**WHAT THIS TASK INVOLVES**
Scan the records below and say how many lines include the word "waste", giving no other text.

[Records contained in a dataset]
+-------+

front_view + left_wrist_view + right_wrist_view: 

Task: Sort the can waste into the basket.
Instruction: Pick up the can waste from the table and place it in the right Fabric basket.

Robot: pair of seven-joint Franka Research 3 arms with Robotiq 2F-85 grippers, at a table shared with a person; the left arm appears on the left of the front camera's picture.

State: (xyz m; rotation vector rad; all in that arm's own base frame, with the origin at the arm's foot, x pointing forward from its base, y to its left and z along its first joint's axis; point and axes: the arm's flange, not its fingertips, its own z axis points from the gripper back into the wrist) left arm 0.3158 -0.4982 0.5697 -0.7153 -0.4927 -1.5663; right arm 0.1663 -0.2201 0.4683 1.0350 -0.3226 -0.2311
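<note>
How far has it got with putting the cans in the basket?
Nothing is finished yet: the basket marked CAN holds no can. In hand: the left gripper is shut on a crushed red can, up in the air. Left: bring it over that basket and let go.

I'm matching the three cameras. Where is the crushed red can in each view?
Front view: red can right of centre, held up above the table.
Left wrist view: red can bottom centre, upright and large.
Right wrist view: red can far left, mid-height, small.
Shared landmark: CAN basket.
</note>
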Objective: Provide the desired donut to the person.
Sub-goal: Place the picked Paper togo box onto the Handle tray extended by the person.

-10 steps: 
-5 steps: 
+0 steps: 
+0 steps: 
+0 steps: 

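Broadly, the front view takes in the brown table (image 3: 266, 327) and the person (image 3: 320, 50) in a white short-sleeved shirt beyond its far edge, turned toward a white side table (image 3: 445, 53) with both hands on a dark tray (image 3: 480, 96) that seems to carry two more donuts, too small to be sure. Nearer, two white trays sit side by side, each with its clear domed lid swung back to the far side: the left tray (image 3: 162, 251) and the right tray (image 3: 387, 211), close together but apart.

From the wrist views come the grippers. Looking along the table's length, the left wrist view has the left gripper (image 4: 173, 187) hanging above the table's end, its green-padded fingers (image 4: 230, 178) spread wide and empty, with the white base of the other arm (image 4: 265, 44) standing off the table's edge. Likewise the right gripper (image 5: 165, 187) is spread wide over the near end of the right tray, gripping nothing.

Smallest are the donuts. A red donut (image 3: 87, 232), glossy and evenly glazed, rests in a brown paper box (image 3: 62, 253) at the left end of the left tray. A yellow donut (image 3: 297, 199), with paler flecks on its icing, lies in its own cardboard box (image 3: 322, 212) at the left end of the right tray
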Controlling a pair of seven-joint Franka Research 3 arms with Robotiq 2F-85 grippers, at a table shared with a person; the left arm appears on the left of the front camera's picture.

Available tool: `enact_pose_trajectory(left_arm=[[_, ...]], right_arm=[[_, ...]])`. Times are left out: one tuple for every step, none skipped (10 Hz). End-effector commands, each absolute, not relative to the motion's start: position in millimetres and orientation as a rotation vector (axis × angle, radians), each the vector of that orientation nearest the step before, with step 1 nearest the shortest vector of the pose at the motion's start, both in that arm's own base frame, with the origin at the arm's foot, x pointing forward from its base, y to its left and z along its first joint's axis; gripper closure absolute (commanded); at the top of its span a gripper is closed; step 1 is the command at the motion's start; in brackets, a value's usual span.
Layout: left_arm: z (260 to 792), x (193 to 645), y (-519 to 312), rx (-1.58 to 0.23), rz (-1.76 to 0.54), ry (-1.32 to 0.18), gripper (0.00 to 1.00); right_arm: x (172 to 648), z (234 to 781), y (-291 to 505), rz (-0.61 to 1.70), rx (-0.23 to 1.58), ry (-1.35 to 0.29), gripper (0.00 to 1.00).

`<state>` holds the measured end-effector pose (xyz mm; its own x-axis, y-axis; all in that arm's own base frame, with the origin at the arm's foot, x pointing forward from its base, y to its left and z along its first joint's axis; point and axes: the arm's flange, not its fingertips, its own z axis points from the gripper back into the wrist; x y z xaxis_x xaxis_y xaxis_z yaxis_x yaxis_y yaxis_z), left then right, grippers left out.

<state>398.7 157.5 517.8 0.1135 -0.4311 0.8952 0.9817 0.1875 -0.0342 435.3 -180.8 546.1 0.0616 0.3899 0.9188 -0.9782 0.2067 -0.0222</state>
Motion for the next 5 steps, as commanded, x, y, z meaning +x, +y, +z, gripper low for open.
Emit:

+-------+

**ANSWER FOR THIS EXERCISE**
2